◆ WHAT TO WORK ON
Scan the entries line by line and return those with "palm".

Data excerpts

---------------

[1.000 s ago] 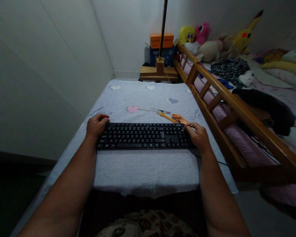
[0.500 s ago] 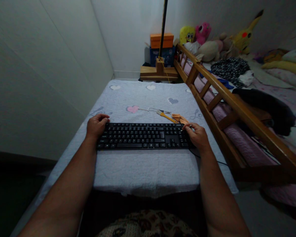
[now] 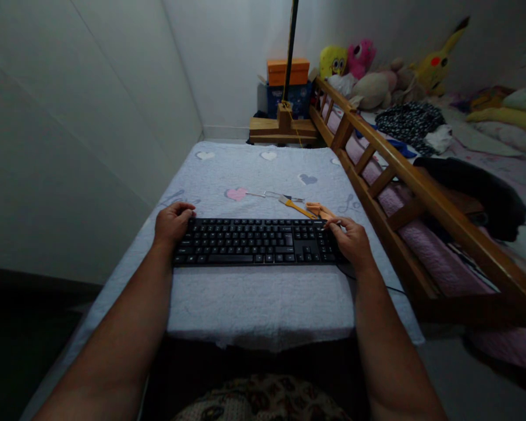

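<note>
A black computer keyboard [image 3: 254,241] lies lengthwise across the cloth-covered table in front of me. My left hand [image 3: 173,223] grips its left end, fingers curled over the far corner. At the right end, my right hand [image 3: 348,237] is closed around the edge by the number keys, thumb on top. Just beyond the keyboard lie a brush [image 3: 296,206] with a yellow handle, a thin bent wire tool [image 3: 269,193] and an orange cloth-like item [image 3: 319,210], perhaps a glove. A black cable [image 3: 377,285] runs out from beneath my right wrist.
A pale cloth with hearts [image 3: 263,304] covers the table. Along the right runs a wooden bed rail [image 3: 386,155], with clothes and plush toys behind it. A wooden stand [image 3: 284,124] with a dark pole and stacked boxes [image 3: 288,72] are past the far edge. A wall closes the left.
</note>
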`<move>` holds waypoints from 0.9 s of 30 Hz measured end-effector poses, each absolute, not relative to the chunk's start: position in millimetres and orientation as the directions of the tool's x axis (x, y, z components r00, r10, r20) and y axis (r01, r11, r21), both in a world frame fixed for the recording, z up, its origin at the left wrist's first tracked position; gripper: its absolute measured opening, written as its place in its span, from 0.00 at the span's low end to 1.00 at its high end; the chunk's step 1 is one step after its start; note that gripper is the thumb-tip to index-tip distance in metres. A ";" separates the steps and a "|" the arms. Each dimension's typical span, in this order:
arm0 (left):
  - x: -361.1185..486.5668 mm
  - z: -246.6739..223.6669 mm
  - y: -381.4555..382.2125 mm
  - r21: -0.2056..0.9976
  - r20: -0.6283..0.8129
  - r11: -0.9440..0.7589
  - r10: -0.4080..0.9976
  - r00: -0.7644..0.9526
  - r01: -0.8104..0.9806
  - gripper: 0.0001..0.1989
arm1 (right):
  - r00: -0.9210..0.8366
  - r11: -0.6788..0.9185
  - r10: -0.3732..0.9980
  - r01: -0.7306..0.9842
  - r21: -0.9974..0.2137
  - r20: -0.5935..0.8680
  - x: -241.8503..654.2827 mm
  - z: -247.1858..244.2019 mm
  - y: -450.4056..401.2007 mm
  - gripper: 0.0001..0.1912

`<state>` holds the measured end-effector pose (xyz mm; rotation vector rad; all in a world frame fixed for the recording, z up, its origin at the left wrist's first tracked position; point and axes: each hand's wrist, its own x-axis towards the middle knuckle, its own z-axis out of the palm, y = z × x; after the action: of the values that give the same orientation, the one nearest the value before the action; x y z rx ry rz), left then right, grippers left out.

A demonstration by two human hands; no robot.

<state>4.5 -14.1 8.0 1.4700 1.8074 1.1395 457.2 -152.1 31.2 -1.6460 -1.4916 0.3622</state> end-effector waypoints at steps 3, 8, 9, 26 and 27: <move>3.8 7.1 -13.8 0.861 0.102 0.041 0.963 -0.251 0.507 0.10 | 0.242 0.087 0.914 0.668 -0.739 0.327 456.8 31.8 -151.7 0.13; 3.9 7.9 -14.7 0.855 0.104 0.039 0.964 -0.245 0.517 0.10 | 0.238 0.097 0.909 0.679 -0.728 0.343 456.7 31.2 -150.8 0.13; 3.7 7.6 -14.7 0.855 0.104 0.039 0.964 -0.244 0.517 0.10 | 0.235 0.099 0.908 0.682 -0.725 0.346 457.0 30.7 -150.6 0.13; 4.0 7.2 -15.0 0.853 0.106 0.044 0.961 -0.254 0.521 0.10 | 0.236 0.090 0.913 0.678 -0.730 0.332 457.2 32.0 -152.0 0.12; 4.2 7.4 -15.0 0.852 0.106 0.044 0.962 -0.254 0.522 0.10 | 0.235 0.087 0.915 0.677 -0.731 0.327 457.1 32.5 -152.4 0.12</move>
<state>4.2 -15.0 7.4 1.4906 1.8191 1.1286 457.1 -152.4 32.5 -1.6528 -1.5058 0.3500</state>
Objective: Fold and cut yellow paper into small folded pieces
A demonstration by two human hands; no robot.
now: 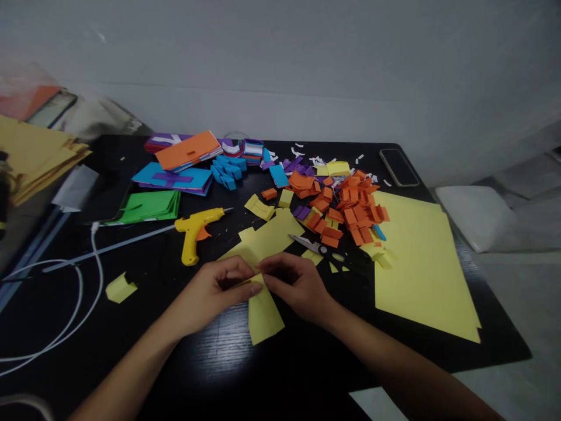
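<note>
The left hand [219, 290] and right hand [301, 286] pinch the upper end of a yellow paper strip [266, 318] between fingertips over the black table [307, 377], with scissors [322, 249] and a yellow glue gun [191, 229] beyond, and folded orange pieces [357, 213] heaped farther back

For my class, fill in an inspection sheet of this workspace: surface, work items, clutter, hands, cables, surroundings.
Surface: black table, glare beside the hands.
Work items: yellow paper in hand; glue gun and scissors lying down; yellow sheets at right.
Clutter: orange pieces heaped; white scraps scattered behind.
Hands: left hand and right hand both pinch the yellow paper.
Cables: white cable curving loosely at left.
Surroundings: grey wall behind the table.
</note>
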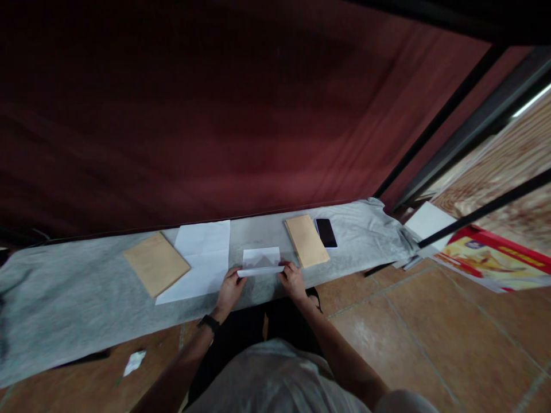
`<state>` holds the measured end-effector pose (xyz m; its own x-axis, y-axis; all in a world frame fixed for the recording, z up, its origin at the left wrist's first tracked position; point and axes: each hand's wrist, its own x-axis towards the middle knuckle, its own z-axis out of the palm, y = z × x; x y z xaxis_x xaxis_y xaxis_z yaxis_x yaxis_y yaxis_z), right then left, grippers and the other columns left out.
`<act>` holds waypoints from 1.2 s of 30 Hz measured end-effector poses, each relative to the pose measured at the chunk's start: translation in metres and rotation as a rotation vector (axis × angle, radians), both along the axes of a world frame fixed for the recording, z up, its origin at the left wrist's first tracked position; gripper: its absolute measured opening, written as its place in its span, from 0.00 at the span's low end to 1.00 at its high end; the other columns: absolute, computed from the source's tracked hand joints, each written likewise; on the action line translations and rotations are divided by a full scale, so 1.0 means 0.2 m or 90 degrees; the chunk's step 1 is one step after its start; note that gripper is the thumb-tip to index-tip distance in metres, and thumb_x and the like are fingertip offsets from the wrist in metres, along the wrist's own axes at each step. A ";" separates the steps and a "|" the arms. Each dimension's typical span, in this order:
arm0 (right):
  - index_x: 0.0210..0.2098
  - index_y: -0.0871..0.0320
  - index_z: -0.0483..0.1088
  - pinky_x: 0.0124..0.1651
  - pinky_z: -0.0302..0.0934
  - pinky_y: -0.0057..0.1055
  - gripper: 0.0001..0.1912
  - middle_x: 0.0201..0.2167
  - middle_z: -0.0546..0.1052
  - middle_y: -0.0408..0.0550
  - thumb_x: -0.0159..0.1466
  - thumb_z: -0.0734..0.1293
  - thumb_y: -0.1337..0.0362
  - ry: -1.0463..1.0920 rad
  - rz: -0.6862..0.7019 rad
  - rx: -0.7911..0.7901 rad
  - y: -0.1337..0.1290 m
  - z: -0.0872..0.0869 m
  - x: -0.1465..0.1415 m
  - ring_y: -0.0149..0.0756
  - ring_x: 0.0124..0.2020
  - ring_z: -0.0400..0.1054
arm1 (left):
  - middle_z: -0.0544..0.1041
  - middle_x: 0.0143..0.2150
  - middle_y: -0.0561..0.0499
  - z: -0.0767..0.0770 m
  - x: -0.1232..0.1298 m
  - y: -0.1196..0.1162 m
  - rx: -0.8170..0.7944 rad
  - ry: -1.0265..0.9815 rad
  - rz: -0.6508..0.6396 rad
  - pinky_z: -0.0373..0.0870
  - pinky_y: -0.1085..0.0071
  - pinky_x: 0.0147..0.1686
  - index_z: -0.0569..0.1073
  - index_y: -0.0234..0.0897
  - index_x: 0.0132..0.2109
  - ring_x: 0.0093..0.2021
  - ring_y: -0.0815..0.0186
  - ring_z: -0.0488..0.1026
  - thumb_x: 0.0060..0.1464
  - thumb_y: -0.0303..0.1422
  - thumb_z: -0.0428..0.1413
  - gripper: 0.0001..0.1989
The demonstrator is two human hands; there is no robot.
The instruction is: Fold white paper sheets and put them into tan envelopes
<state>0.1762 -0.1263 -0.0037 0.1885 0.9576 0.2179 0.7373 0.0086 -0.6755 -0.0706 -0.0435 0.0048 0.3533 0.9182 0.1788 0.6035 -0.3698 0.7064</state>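
L hand [230, 289] and R hand [293, 281] pinch a white paper [260, 271] at its opp. ends, fingers closed narrow on the edges, thumbs toward the middle. Paper is smooth, rect., w/ the near edge raised as a long thin strip and a flat part behind it, soft grey shadow across. It's at the front edge of the bench [94, 287], roughly centered betw. the hands.

Bench = long, narrow, draped in grey cloth, mottled soft nap, wrinkled at R end. To the L: white sheet [209, 246], large, flat, matte, w/ a faint crosswise crease; L tan stack [157, 263] overlaps its L side, set at an angle, flat rect. w/ crisp corners. To the R: R tan stack [306, 241], same dull tan, oblong, tilted, layered edge showing on its L side. Phone [327, 233] just beside it, dark glossy face, rounded corners, pale rim.

Black band [210, 323] on L wrist. Behind bench: dark red panel [215, 143], w/ faint streaks. Floor [365, 332] = orange-brown tile, pale grout; crumpled white scrap [135, 362] on it, lower L. Far R: red/yellow box [499, 258], glossy print, near a white board [430, 226]; exact contact can't tell.
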 end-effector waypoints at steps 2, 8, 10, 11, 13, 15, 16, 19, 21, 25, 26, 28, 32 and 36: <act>0.47 0.54 0.78 0.59 0.63 0.39 0.16 0.51 0.76 0.51 0.64 0.64 0.73 0.016 0.018 0.004 0.00 0.00 0.01 0.41 0.54 0.69 | 0.78 0.46 0.46 0.01 -0.02 -0.01 -0.001 0.001 -0.025 0.72 0.56 0.58 0.77 0.38 0.40 0.51 0.58 0.75 0.54 0.27 0.51 0.10; 0.47 0.55 0.78 0.59 0.64 0.43 0.20 0.57 0.73 0.54 0.62 0.62 0.78 0.014 0.038 0.065 -0.06 0.00 0.00 0.43 0.59 0.67 | 0.73 0.59 0.45 0.04 -0.09 -0.08 0.008 0.055 -0.146 0.66 0.52 0.63 0.74 0.38 0.54 0.62 0.55 0.68 0.41 0.18 0.52 0.30; 0.50 0.55 0.76 0.61 0.63 0.44 0.22 0.60 0.72 0.54 0.62 0.62 0.79 -0.001 0.049 0.093 -0.10 -0.01 -0.01 0.44 0.61 0.65 | 0.72 0.62 0.45 0.04 -0.10 -0.10 0.009 0.098 -0.161 0.64 0.52 0.65 0.72 0.38 0.57 0.65 0.55 0.66 0.38 0.16 0.52 0.35; 0.52 0.55 0.76 0.62 0.62 0.44 0.23 0.60 0.72 0.54 0.63 0.62 0.79 -0.008 0.059 0.103 -0.12 -0.01 -0.01 0.43 0.61 0.65 | 0.71 0.63 0.45 0.04 -0.10 -0.10 0.011 0.120 -0.164 0.62 0.53 0.66 0.71 0.38 0.58 0.66 0.55 0.64 0.38 0.15 0.52 0.37; 0.54 0.55 0.75 0.63 0.62 0.45 0.25 0.59 0.73 0.54 0.63 0.61 0.79 -0.014 0.074 0.109 -0.15 -0.01 -0.02 0.43 0.61 0.66 | 0.69 0.65 0.45 0.04 -0.10 -0.11 0.013 0.159 -0.167 0.61 0.53 0.67 0.70 0.39 0.60 0.67 0.56 0.63 0.38 0.14 0.50 0.39; 0.55 0.54 0.74 0.63 0.62 0.46 0.25 0.58 0.75 0.53 0.64 0.60 0.78 -0.015 0.077 0.103 -0.16 0.00 -0.02 0.42 0.61 0.66 | 0.68 0.66 0.46 0.03 -0.10 -0.12 0.018 0.183 -0.174 0.59 0.52 0.68 0.69 0.40 0.62 0.68 0.57 0.63 0.39 0.14 0.49 0.41; 0.56 0.53 0.74 0.64 0.61 0.46 0.26 0.58 0.75 0.53 0.64 0.60 0.78 -0.016 0.077 0.098 -0.17 0.01 -0.02 0.42 0.61 0.66 | 0.68 0.67 0.46 0.03 -0.10 -0.13 0.022 0.189 -0.181 0.59 0.52 0.69 0.68 0.41 0.63 0.69 0.58 0.62 0.39 0.13 0.48 0.42; 0.59 0.53 0.72 0.66 0.58 0.48 0.29 0.61 0.73 0.52 0.63 0.60 0.79 -0.040 0.094 0.074 -0.19 0.03 -0.02 0.43 0.64 0.63 | 0.64 0.70 0.48 0.01 -0.13 -0.15 0.041 0.194 -0.206 0.58 0.53 0.69 0.64 0.43 0.67 0.70 0.60 0.59 0.39 0.13 0.46 0.46; 0.62 0.53 0.69 0.68 0.55 0.49 0.32 0.64 0.70 0.52 0.61 0.60 0.79 -0.068 0.116 0.053 -0.20 0.04 -0.01 0.43 0.67 0.60 | 0.63 0.71 0.48 0.01 -0.14 -0.16 0.058 0.203 -0.217 0.58 0.54 0.69 0.62 0.43 0.68 0.71 0.61 0.57 0.40 0.12 0.44 0.47; 0.66 0.53 0.65 0.71 0.49 0.49 0.37 0.68 0.65 0.51 0.58 0.63 0.77 -0.107 0.162 0.010 -0.19 0.07 0.01 0.45 0.70 0.55 | 0.62 0.71 0.45 0.02 -0.11 -0.16 0.096 0.224 -0.211 0.57 0.55 0.70 0.62 0.37 0.68 0.73 0.61 0.52 0.43 0.11 0.42 0.44; 0.66 0.52 0.64 0.72 0.48 0.48 0.38 0.68 0.65 0.50 0.58 0.64 0.77 -0.111 0.169 0.002 -0.17 0.09 0.02 0.45 0.70 0.54 | 0.62 0.71 0.45 0.03 -0.10 -0.14 0.105 0.225 -0.208 0.57 0.55 0.70 0.62 0.37 0.69 0.74 0.61 0.51 0.43 0.11 0.42 0.44; 0.66 0.50 0.64 0.72 0.46 0.48 0.38 0.68 0.65 0.49 0.58 0.64 0.76 -0.115 0.172 -0.007 -0.14 0.11 0.04 0.44 0.70 0.54 | 0.60 0.72 0.46 0.05 -0.08 -0.11 0.116 0.228 -0.206 0.57 0.54 0.70 0.60 0.37 0.69 0.74 0.61 0.48 0.43 0.12 0.42 0.45; 0.65 0.51 0.66 0.72 0.47 0.45 0.34 0.68 0.66 0.50 0.60 0.65 0.75 -0.118 0.172 -0.013 -0.10 0.12 0.05 0.43 0.68 0.57 | 0.61 0.72 0.45 0.07 -0.05 -0.07 0.097 0.253 -0.223 0.57 0.56 0.69 0.62 0.37 0.69 0.74 0.62 0.49 0.45 0.12 0.43 0.43; 0.66 0.54 0.64 0.72 0.47 0.46 0.38 0.69 0.63 0.54 0.57 0.68 0.74 -0.129 0.198 -0.023 -0.10 0.09 0.06 0.46 0.70 0.55 | 0.64 0.70 0.45 0.04 -0.08 -0.06 0.058 0.237 -0.222 0.59 0.55 0.68 0.66 0.37 0.66 0.72 0.61 0.56 0.48 0.14 0.43 0.38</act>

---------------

◆ SOLUTION FOR THIS EXERCISE
`<state>` holds the measured end-effector pose (xyz mm; rotation vector rad; all in a world frame fixed for the recording, z up, its origin at the left wrist's first tracked position; point and axes: each hand's wrist, its own x-axis towards the middle knuckle, its own z-axis out of the palm, y = z × x; after the action: of the values that give the same orientation, the one nearest the value before the action; x y z rx ry rz), left then right, grippers left out.
`<state>` holds the measured end-effector pose (xyz m; its own x-axis, y-axis; all in a world frame fixed for the recording, z up, its origin at the left wrist's first tracked position; point and axes: each hand's wrist, its own x-axis towards the middle knuckle, its own z-axis out of the palm, y = z × x; x y z xaxis_x xaxis_y xaxis_z yaxis_x yaxis_y yaxis_z), right then left, grippers and the other columns left out.

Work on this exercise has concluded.